Task statement => Write the listing below out again exactly, though only as far as the line with "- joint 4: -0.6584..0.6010", which is included.

========

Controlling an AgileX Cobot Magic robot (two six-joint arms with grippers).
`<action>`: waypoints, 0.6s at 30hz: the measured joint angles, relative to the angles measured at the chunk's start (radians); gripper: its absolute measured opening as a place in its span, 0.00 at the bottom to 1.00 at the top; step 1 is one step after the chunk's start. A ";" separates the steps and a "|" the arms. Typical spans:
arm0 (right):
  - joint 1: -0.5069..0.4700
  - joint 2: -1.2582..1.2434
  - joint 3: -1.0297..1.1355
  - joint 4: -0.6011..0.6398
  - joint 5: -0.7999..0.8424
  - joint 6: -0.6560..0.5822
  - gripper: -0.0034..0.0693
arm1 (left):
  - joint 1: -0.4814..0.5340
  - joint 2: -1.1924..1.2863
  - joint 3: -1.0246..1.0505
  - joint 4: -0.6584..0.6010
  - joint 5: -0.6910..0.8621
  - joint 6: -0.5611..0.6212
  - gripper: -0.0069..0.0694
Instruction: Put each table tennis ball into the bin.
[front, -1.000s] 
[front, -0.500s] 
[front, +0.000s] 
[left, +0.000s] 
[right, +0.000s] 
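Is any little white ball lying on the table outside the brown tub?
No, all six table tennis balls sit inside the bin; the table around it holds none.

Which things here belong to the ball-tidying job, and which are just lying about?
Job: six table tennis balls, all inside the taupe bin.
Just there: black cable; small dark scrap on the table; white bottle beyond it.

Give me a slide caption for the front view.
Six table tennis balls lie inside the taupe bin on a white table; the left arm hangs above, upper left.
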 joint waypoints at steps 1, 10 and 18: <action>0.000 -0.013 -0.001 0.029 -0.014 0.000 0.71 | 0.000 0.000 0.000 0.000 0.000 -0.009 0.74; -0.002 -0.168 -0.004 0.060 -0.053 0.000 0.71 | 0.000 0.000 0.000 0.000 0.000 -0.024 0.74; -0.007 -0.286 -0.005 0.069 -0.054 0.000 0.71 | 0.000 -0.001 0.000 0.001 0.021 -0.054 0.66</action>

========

Written reply =>
Controlling an AgileX Cobot Magic robot (two six-joint arms with grippers).
`<action>`: waypoints, 0.6s at 30hz: the measured joint angles, relative to the angles measured at the chunk's start (radians); gripper: its absolute measured opening as a place in its span, 0.00 at the bottom to 1.00 at the top; step 1 is one step after the chunk's start. A ";" separates the steps and a "|" the arms. Typical spans:
arm0 (right):
  - joint 1: -0.5069..0.4700
  - joint 2: -1.2582..1.2434
  - joint 3: -1.0297..1.1355
  - joint 4: -0.6011..0.6398
  - joint 5: -0.7999..0.8424
  - joint 6: -0.6560..0.5822
  - gripper: -0.0034..0.0693
arm1 (left):
  - joint 1: -0.4814..0.5340
  - joint 2: -1.1924..1.2863
  - joint 3: -1.0246..1.0505
  - joint 4: -0.6584..0.6010

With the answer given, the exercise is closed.